There's something about Christmas that reminds me of oranges. Perhaps it goes back to the visits from Santa Claus at our annual church Christmas party where he would make an appearance and bring a bag of goodies for all of the children. The contents were the same year after year: an orange, a handful of whole peanuts and old fashioned hard candy. The other day I was in a citrusy Christmas mood and decided to whip up a batch of my grandmother Leann's yummy orange cookies.

Cookie Ingredients:

2/3 cup shortening
3/4 cup sugar
1 egg
1/2 cup fresh orange juice
2 tablespoons finely grated orange rind
2 cups flour
1/2 teaspoon baking powder
1/2 teaspoon soda
1/2 teaspoon salt

Mix shortening, sugar, and eggs. Stir in orange juice and rind. Stir dry ingredients together and blend in other mixture. Drop by teaspoon 2 inches apart on ungreased cookie sheet.

Bake at 400 for 8-10 minutes or until delicately brown.

Orange Butter Icing:

2 1/2 tablespoons soft butter
1 1/2 cups powdered sugar
1 1/2 tablespoons orange juice
2 tablespoons finely grated orange rind

Mix all ingredients together and beat until well blended. Frost cookies while still warm.

Makes 4 dozen.

Thursday, December 16, 2010

Fresco de Piña / Pineapple Horchata

Remember the very first time I posted on this blog way back in 2007 and I showed you a bag of pineapple skins I was going to freeze to use another day and told you I'd share with you another recipe for it? Well, three and a half years later, here it is. Finally.

This Fresco de Piña is another original of Doña Rina's. She doesn't like to waste any part of the pineapple so instead of throwing away the "pine" she washes it well and makes a delicious rice/pineapple/cinnamon drink with it. I like to call it pineapple horchata. That's just my personal interpretation.

You'll need:

Pineapple skins of one pineapple
2-3 cinnamon sticks
1 cup of uncooked rice
sugar to sweeten

1. So, once you've sliced your pineapple and you're tempted to throw the skins away, instead fill a pot with water and throw the skins in there.
2. Add cinnamon sticks. If using cinnamon sticks from the Mexican food section, be generous.
3. Add 1 cup uncooked rice.

4. Cover and boil until rice opens and is soft and cinnamon sticks are completely open. Mixture will be very watery.
5. Blend entire boiled mixture from the pot (including cinnamon sticks) until there are no major chunks.

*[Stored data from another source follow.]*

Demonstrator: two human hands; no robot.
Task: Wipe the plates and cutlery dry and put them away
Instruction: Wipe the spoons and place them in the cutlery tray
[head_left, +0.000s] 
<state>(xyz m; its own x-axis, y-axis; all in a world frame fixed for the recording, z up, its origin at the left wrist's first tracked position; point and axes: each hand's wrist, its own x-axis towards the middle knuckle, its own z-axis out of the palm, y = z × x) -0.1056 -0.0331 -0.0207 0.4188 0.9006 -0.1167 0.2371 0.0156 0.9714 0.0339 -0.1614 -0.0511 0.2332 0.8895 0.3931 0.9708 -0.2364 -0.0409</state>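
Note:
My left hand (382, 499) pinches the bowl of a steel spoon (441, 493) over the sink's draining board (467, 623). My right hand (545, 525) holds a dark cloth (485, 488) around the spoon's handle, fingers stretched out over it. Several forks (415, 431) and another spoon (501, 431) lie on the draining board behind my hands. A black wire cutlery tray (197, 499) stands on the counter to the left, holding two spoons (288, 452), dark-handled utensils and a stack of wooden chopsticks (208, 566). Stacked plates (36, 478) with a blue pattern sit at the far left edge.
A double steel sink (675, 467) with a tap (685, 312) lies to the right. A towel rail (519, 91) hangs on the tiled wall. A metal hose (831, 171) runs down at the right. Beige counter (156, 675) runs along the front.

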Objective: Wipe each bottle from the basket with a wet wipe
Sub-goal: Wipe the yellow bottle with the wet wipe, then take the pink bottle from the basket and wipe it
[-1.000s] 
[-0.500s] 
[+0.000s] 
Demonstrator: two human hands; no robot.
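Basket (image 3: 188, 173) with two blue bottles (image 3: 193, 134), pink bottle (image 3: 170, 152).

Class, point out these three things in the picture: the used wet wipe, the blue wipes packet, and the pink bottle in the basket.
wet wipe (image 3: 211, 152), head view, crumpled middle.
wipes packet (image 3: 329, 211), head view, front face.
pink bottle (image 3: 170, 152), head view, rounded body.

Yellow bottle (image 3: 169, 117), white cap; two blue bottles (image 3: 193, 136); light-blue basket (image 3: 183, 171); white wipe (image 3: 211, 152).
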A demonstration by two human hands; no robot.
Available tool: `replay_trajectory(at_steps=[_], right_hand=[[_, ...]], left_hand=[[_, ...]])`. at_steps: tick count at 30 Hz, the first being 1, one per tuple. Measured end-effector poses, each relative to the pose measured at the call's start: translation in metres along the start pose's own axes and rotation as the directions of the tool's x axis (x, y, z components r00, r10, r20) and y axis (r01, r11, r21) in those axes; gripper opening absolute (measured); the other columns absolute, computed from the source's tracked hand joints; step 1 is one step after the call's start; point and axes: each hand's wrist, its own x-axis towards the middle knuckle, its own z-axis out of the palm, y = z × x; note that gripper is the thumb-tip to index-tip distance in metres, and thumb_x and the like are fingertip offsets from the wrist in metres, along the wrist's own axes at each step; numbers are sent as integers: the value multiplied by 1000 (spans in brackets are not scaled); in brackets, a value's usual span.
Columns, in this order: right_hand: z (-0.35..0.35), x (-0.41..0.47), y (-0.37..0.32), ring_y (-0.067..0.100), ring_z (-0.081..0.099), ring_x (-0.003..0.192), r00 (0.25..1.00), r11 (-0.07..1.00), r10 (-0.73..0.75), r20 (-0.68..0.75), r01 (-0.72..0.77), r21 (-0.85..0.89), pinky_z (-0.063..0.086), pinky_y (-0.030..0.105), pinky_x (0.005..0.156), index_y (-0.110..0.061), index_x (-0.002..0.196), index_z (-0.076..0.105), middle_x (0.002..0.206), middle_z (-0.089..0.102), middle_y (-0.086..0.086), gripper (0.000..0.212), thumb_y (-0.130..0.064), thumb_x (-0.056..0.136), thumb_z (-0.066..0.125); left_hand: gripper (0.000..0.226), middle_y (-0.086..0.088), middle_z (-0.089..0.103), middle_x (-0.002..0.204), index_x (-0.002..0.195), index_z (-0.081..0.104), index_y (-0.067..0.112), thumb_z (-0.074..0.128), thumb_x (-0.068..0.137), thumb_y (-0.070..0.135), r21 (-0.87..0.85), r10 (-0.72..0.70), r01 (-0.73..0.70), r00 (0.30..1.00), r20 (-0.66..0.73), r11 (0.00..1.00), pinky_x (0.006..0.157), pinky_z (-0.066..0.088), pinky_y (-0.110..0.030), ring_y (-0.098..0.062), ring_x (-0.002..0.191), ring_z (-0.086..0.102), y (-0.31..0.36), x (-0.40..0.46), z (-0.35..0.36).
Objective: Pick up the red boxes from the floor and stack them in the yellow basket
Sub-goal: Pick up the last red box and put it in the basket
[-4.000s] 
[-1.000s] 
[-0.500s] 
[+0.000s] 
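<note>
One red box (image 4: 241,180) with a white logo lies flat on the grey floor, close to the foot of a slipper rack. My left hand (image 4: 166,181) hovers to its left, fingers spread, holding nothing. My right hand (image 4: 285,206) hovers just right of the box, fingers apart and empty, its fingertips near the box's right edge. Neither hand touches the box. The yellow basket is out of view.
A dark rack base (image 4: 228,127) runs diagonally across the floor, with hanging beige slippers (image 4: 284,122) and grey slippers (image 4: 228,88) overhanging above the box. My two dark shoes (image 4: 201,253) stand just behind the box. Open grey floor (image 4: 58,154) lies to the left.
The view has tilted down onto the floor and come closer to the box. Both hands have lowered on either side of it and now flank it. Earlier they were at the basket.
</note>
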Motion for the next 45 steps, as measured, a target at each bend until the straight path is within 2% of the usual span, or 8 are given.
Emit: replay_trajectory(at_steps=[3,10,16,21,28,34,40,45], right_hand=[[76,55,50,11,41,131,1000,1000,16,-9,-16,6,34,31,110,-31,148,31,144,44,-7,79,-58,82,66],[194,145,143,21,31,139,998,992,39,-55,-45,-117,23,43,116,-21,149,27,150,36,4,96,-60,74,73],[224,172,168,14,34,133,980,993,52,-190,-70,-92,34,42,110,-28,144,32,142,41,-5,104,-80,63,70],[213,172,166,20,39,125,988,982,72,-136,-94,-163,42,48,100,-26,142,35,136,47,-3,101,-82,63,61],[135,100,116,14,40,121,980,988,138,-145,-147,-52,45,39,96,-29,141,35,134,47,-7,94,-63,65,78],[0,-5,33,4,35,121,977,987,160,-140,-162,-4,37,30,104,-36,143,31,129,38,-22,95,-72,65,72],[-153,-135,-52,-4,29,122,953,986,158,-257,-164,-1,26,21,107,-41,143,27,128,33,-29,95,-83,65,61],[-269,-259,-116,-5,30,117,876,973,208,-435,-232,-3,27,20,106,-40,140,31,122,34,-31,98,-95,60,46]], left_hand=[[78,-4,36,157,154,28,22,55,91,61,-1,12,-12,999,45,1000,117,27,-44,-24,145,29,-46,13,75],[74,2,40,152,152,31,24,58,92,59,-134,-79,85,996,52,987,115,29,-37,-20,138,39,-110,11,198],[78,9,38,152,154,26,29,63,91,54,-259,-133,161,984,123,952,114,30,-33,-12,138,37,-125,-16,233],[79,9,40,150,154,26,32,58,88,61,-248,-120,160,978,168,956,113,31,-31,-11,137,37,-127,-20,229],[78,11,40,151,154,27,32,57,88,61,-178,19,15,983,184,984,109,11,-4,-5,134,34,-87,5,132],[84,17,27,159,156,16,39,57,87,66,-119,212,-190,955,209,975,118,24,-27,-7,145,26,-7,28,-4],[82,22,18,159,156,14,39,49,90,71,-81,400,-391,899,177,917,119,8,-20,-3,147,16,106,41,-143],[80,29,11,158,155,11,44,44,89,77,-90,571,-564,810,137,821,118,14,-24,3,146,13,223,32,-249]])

6. Strain mixture into a pitcher.

7. Using a spoon, press any extra liquid out of the remaining strained ingredients.

8. Fill pitcher with cool water until drink is at required consistency and sweeten to your desired sweetness. (It takes quite a bit of sugar to get this sweet).

Sometimes she prepares this drink thicker than others. I prefer it a little more watery than thick. Make sure to chill before serving.

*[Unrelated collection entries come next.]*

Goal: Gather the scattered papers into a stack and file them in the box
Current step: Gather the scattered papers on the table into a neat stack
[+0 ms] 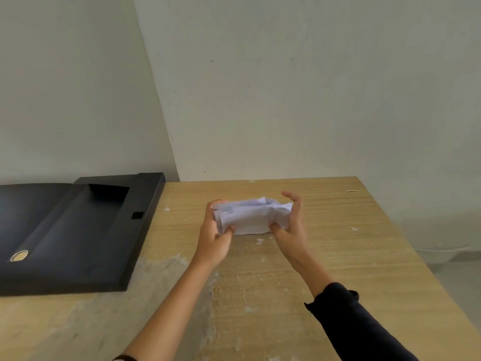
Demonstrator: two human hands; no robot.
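Observation:
A small stack of crumpled white papers (251, 216) stands on its lower edge on the wooden table (338, 256), held between both hands. My left hand (216, 238) grips the stack's left end, thumb in front and fingers behind. My right hand (289, 225) holds the right end with the thumb pressed on the front, its fingers curved around the back. The black file box (78, 230) lies open and flat at the left of the table, a hand's length from the papers.
The box has a round metal ring (19, 256) on its left part and a small black tab (138, 215) near its right rim. Pale walls (286, 87) stand behind the table. The table's right edge drops to the floor (455, 269).

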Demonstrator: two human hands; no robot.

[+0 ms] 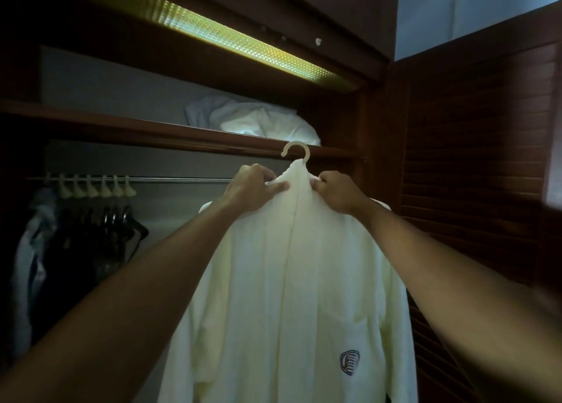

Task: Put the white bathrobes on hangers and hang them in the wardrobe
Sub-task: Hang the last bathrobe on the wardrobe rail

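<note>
Head: one bathrobe (292, 281), two hands (254, 188) (339, 191).

You face a dark reddish-brown wooden wardrobe frame (374, 123). A long yellow-lit ribbed light panel (237, 42) runs across the upper centre. Below it, a wooden shelf (121, 127) spans the frame's left half. A slatted dark wooden louvre door (474, 165) fills the right side; pale blue-grey wall (456, 10) shows upper right.
</note>
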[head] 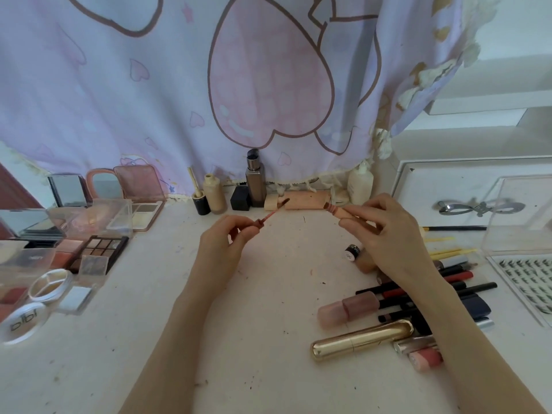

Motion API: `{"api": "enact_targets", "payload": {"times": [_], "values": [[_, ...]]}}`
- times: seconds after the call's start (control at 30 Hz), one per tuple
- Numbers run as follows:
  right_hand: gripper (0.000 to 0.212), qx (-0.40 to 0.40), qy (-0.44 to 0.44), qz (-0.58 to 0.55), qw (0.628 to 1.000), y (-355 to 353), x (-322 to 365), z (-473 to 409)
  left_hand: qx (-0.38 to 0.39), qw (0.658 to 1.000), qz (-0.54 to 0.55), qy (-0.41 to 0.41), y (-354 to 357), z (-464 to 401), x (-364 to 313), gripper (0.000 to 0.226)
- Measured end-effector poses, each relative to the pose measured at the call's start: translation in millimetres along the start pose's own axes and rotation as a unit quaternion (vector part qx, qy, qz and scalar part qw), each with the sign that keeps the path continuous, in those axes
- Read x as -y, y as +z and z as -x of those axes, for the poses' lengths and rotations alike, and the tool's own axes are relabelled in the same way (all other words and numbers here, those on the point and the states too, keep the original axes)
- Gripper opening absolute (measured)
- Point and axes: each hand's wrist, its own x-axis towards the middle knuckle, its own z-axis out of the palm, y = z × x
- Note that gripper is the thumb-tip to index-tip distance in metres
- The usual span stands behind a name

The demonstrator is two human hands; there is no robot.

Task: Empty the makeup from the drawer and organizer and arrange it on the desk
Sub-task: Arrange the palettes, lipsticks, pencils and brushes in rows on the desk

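My left hand (224,241) pinches the cap end of a lip gloss wand (272,213), whose reddish applicator tip points up and to the right. My right hand (388,234) grips the peach lip gloss tube (343,212), its threaded open neck facing left toward the wand. Wand and tube are apart, above the middle of the white desk (254,294). A pile of lipsticks and pencils (418,294) lies at the right, with a gold tube (363,339) and a pink bottle (348,310) in front of it.
Eyeshadow palettes (100,252), compacts and round jars (24,322) crowd the left side. Foundation bottles (255,182) stand along the back under a pink-and-lilac curtain. A clear organizer (519,216) and a white drawer unit with an eyelash curler (478,207) sit at the right, with a lash tray (531,282) in front.
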Motion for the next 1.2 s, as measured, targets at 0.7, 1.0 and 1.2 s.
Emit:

Enjoy with any meal or as a delicious refresher after a long days work!

Wednesday, December 15, 2010

Pupusas de Queso

I can't remember the first time I ever tried a pupusa. It may have been on a trip to California with my friend Christine back in 2002, or was it 2003? Some guy wanted to win her over and so he took us to a restaurant and gave us both gifts and la, la, la. All I remember is that the food was delicious. And pupusas were one of the many things I tried that day.

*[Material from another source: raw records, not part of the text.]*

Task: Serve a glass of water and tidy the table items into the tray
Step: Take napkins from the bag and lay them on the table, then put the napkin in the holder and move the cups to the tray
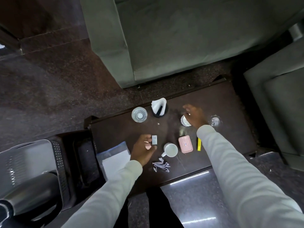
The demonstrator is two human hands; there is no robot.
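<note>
A clear glass [139, 114] holding water stands near the far left edge of the dark table [230, 104]. My left hand [143, 151] pinches a small grey packet [154, 139] between thumb and fingers, low over the table. My right hand [195, 116] reaches over a small white cup [184, 120] and covers most of it; whether it grips the cup is unclear. A white mug [170, 150], a pink case [185, 144] and a yellow marker [199, 144] lie in front. The dark tray [87, 158] sits at the left on a lower stand.
A black holder with white napkins [158, 107] stands beside the glass. Crumpled wrapper [161, 165] lies near the front edge, papers [115, 155] at the table's left end. Grey sofas [181, 38] flank the far and right sides. A steel flask [32, 191] sits at lower left.
</note>
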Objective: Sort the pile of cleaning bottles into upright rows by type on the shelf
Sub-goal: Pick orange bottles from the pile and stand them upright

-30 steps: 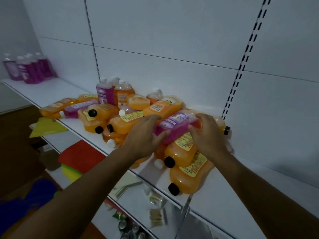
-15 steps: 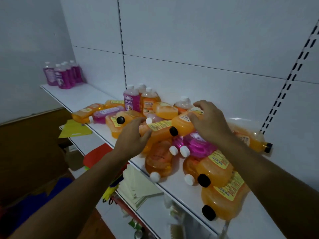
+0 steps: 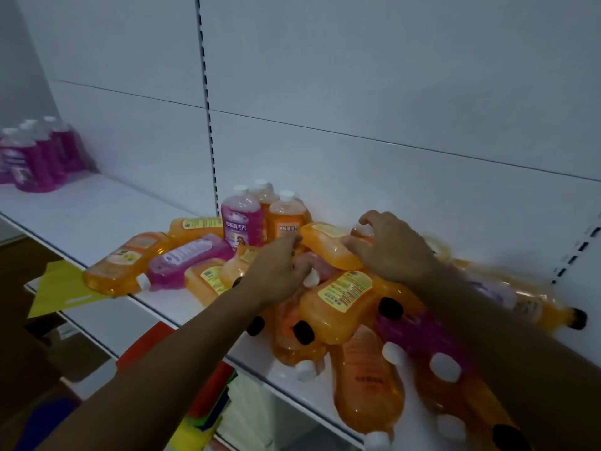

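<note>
Both hands' fingers [image 3: 364, 219] curled among bottles [image 3: 338, 297]

shelf [image 3: 97, 216] white | back panel [image 3: 357, 92] white, black slot strips | pile bottles [image 3: 338, 301] orange, yellow labels, black or white caps | lying bottle [image 3: 188, 260] pink-purple, white label | upright row [image 3: 35, 157] purple, white caps | sheet [image 3: 61, 288] yellow
</note>
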`<state>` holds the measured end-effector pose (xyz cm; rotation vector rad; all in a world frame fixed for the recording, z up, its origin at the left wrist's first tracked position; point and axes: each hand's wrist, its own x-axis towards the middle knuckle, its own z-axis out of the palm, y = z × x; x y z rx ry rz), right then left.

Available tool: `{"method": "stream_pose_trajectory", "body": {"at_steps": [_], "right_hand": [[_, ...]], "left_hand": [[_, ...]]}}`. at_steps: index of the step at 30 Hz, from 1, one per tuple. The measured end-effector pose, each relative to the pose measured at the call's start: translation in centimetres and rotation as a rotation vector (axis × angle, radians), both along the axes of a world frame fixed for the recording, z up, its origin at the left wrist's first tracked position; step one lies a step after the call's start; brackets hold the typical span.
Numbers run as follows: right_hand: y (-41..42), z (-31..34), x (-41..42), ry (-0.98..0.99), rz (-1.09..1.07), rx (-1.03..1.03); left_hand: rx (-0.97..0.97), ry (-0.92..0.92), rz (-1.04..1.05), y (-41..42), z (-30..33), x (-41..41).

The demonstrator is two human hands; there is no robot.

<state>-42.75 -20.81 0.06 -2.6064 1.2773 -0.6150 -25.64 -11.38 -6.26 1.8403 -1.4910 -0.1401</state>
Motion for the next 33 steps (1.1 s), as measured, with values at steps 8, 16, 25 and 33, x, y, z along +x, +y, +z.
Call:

There are lots of different versions of pupusas. In my own terms, it's like a stuffed corn tortilla topped with a delicious curtido - a lightly fermented cabbage slaw. Lots eat in with their hands folded in half like a street taco. I'm weird and prefer it with a fork with lots of extra curtido on top.


The Dough:
1 bag maseca masa (instant corn masa flour)

The rest:
1 lb quesillo or other cheese (mozzarella)
1 head cabbage
1 onion
1-2 or more jalapeños (personal preference)
1-2 carrots
olive oil

Step 1: Prepare the Cheese / Quesillo

Tear the quesillo into small chunks and set aside in bowl.

Step 2: Prepare the onion and pepper

Olive oil
1 yellow onion
1 jalapeño pepper (or more depending on your "gusto")
Vinegar to taste

Slice the onion and saute with jalapeño in olive oil with a bit of salt and vinegar to taste. Saute the onion just long enough that it still has a crunch to it. Set aside.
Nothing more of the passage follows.